→ **TASK BRIEF**:
Every line below should be copied exactly; drop the pictures.
::::
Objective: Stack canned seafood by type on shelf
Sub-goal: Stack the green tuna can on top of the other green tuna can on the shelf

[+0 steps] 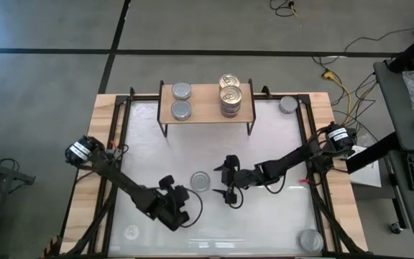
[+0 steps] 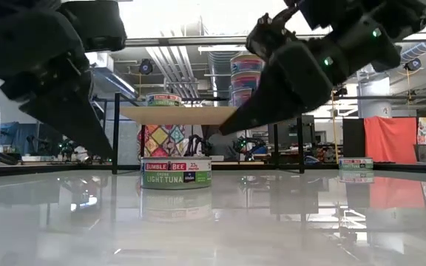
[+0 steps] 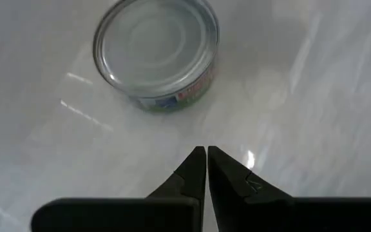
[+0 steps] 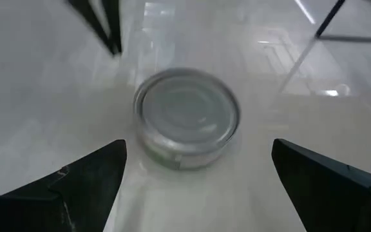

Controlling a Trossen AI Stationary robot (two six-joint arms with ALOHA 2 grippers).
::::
→ **WRITTEN REPLY**:
Objective: Stack canned seafood by type on shelf
Sub-goal: Stack the green tuna can on top of the other green tuna can on the shelf

[+0 steps] 
[+0 steps] 
[+0 steps] 
[+0 steps] 

Controlling a Trossen AI Stationary robot (two six-joint arms with ALOHA 2 grippers).

The exercise has nothing more to it.